◆ **Task to carry out**:
The answer must be an exact copy of the listing below.

◆ **Dataset content**:
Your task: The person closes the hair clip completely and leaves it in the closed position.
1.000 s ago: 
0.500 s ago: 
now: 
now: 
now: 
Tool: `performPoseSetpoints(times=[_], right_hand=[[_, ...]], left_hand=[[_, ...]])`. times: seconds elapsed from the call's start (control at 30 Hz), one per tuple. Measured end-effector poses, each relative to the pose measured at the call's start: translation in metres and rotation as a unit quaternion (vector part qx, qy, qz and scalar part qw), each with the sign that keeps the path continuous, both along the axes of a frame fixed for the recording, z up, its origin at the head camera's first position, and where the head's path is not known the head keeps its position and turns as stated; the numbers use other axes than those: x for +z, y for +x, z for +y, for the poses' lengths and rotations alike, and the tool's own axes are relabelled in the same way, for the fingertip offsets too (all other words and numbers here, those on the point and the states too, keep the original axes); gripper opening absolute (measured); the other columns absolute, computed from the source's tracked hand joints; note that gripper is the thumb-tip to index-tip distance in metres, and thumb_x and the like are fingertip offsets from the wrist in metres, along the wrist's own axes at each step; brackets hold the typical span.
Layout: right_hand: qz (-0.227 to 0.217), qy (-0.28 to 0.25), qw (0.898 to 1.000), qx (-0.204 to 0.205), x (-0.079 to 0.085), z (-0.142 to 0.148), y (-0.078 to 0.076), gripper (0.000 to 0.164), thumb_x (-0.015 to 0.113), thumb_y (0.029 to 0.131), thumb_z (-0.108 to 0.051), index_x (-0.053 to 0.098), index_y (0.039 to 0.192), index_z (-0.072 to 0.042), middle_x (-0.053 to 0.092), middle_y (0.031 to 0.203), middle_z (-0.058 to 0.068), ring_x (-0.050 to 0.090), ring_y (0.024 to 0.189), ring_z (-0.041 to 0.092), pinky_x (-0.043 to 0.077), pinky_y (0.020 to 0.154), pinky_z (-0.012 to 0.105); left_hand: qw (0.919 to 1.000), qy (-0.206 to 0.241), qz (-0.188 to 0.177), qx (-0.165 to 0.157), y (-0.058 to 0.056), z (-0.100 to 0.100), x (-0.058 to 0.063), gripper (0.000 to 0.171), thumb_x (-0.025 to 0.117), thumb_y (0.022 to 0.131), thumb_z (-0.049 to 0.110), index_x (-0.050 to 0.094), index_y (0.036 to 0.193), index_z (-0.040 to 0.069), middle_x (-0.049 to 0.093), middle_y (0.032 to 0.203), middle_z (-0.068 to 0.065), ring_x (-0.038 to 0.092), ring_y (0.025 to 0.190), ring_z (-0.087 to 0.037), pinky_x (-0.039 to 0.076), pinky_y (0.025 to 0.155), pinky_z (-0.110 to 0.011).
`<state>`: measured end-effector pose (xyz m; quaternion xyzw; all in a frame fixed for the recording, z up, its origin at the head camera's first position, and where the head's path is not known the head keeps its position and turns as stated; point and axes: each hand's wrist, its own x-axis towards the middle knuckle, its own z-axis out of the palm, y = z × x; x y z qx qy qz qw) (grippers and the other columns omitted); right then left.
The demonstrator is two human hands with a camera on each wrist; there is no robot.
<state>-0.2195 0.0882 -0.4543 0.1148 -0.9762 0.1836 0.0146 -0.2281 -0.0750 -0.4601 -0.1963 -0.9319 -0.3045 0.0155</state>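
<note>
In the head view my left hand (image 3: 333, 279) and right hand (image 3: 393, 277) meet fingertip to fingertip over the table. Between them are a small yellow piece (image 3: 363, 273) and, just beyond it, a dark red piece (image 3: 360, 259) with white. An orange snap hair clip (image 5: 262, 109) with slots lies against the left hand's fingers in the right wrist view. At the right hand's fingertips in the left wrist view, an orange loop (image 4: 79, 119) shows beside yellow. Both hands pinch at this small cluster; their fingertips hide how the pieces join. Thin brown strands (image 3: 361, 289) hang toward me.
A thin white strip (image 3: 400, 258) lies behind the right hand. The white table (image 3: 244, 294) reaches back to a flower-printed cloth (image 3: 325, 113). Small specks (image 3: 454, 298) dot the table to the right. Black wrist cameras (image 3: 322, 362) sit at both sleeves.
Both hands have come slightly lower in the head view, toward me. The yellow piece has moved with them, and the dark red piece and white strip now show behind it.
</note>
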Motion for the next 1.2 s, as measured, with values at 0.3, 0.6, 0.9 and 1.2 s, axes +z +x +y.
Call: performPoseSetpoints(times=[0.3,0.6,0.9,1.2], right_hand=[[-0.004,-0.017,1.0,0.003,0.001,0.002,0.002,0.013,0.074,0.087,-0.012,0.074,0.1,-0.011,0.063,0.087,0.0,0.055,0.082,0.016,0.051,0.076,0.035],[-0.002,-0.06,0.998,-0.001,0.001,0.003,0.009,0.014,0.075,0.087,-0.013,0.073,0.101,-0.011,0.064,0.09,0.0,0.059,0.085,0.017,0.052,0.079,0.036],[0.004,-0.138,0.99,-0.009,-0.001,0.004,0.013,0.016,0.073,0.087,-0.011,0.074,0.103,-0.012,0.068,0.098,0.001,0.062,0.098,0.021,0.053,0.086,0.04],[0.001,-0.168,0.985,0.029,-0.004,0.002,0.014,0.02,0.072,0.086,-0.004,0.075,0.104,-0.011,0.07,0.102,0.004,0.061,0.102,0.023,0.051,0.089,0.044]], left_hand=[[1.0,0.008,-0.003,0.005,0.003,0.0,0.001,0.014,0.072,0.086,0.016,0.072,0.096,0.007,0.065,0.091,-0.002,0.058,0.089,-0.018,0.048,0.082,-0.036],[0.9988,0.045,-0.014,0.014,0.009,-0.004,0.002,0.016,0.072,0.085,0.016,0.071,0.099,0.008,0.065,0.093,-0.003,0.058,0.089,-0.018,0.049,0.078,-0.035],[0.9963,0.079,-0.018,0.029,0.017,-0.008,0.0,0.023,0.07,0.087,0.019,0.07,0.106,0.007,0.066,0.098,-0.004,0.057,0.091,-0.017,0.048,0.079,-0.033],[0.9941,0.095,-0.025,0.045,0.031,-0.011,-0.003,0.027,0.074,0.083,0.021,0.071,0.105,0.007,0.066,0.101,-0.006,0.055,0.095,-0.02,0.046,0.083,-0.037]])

◆ **Exercise output**:
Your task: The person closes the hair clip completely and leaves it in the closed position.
1.000 s ago: 
0.500 s ago: 
now: 
now: 
now: 
Tool: `performPoseSetpoints(times=[_], right_hand=[[_, ...]], left_hand=[[_, ...]])`. times: seconds elapsed from the call's start (control at 30 Hz), one per tuple. Measured end-effector poses, each relative to the pose measured at the call's start: translation in metres and rotation as a unit quaternion (vector part qx, qy, qz and scalar part qw), each with the sign that keeps the path continuous, both along the axes of a frame fixed for the recording, z up, its origin at the head camera's first position, and where the head's path is not known the head keeps its position and turns as stated; the numbers use other axes than those: x for +z, y for +x, z for +y, for the poses' lengths and rotations alike, and the tool's own axes are relabelled in the same way, for the fingertip offsets too (all other words and numbers here, those on the point and the states too, keep the original axes); gripper opening absolute (measured); the other columns absolute, computed from the source's tracked hand joints; note that gripper is the thumb-tip to index-tip distance in metres, and thumb_x and the like are fingertip offsets from the wrist in metres, along the wrist's own axes at each step; brackets hold the typical span.
Layout: right_hand: qz (-0.227 to 0.217), qy (-0.28 to 0.25), qw (0.898 to 1.000), qx (-0.204 to 0.205), x (-0.079 to 0.085), z (-0.142 to 0.148), y (-0.078 to 0.076), gripper (0.000 to 0.164), thumb_x (-0.015 to 0.113), thumb_y (0.029 to 0.131), thumb_z (-0.108 to 0.051), index_x (-0.053 to 0.098), index_y (0.039 to 0.192), index_z (-0.072 to 0.042), middle_x (-0.053 to 0.092), middle_y (0.031 to 0.203), middle_z (-0.058 to 0.068), ring_x (-0.050 to 0.090), ring_y (0.024 to 0.189), ring_z (-0.041 to 0.092), pinky_x (-0.043 to 0.077), pinky_y (0.020 to 0.154), pinky_z (-0.012 to 0.105); left_hand: qw (0.919 to 1.000), qy (-0.206 to 0.241), qz (-0.188 to 0.177), qx (-0.165 to 0.157), y (-0.058 to 0.056), z (-0.100 to 0.100), x (-0.058 to 0.063), gripper (0.000 to 0.171), thumb_x (-0.025 to 0.117), thumb_y (0.022 to 0.131), thumb_z (-0.049 to 0.110), index_x (-0.050 to 0.094), index_y (0.036 to 0.193), index_z (-0.040 to 0.069), middle_x (-0.049 to 0.093), middle_y (0.032 to 0.203), middle_z (-0.068 to 0.065), ring_x (-0.038 to 0.092), ring_y (0.025 to 0.190), ring_z (-0.087 to 0.037), pinky_x (-0.039 to 0.076), pinky_y (0.025 to 0.155), pinky_z (-0.110 to 0.011).
`<state>`: measured end-effector pose (xyz m; quaternion xyzw; all in a frame fixed for the recording, z up, its origin at the head camera's first position, and where the head's path is not known the head keeps its position and turns as stated; point and axes: each hand's wrist, its own x-axis towards the middle knuckle, its own z-axis out of the palm, y = z × x; x y z qx qy qz qw) (grippers and the other columns omitted); right then left.
The demonstrator is two human hands with a camera on each wrist; there is no robot.
<state>-0.2195 0.0882 -0.4543 0.1148 -0.9762 0.1836 0.0146 -0.2281 -0.0750 -0.4601 -0.1963 -0.9319 -0.3045 0.0155</state>
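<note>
In the head view my left hand (image 3: 333, 279) and right hand (image 3: 393, 277) meet fingertip to fingertip over the table. Between them are a small yellow piece (image 3: 363, 273) and, just beyond it, a dark red piece (image 3: 360, 259) with white. An orange snap hair clip (image 5: 262, 109) with slots lies against the left hand's fingers in the right wrist view. At the right hand's fingertips in the left wrist view, an orange loop (image 4: 79, 119) shows beside yellow. Both hands pinch at this small cluster; their fingertips hide how the pieces join. Thin brown strands (image 3: 361, 289) hang toward me.
A thin white strip (image 3: 400, 258) lies behind the right hand. The white table (image 3: 244, 294) reaches back to a flower-printed cloth (image 3: 325, 113). Small specks (image 3: 454, 298) dot the table to the right. Black wrist cameras (image 3: 322, 362) sit at both sleeves.
Both hands have come slightly lower in the head view, toward me. The yellow piece has moved with them, and the dark red piece and white strip now show behind it.
</note>
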Motion for the next 1.2 s, as measured, with values at 0.3, 0.6, 0.9 and 1.2 s, axes +z +x +y.
Call: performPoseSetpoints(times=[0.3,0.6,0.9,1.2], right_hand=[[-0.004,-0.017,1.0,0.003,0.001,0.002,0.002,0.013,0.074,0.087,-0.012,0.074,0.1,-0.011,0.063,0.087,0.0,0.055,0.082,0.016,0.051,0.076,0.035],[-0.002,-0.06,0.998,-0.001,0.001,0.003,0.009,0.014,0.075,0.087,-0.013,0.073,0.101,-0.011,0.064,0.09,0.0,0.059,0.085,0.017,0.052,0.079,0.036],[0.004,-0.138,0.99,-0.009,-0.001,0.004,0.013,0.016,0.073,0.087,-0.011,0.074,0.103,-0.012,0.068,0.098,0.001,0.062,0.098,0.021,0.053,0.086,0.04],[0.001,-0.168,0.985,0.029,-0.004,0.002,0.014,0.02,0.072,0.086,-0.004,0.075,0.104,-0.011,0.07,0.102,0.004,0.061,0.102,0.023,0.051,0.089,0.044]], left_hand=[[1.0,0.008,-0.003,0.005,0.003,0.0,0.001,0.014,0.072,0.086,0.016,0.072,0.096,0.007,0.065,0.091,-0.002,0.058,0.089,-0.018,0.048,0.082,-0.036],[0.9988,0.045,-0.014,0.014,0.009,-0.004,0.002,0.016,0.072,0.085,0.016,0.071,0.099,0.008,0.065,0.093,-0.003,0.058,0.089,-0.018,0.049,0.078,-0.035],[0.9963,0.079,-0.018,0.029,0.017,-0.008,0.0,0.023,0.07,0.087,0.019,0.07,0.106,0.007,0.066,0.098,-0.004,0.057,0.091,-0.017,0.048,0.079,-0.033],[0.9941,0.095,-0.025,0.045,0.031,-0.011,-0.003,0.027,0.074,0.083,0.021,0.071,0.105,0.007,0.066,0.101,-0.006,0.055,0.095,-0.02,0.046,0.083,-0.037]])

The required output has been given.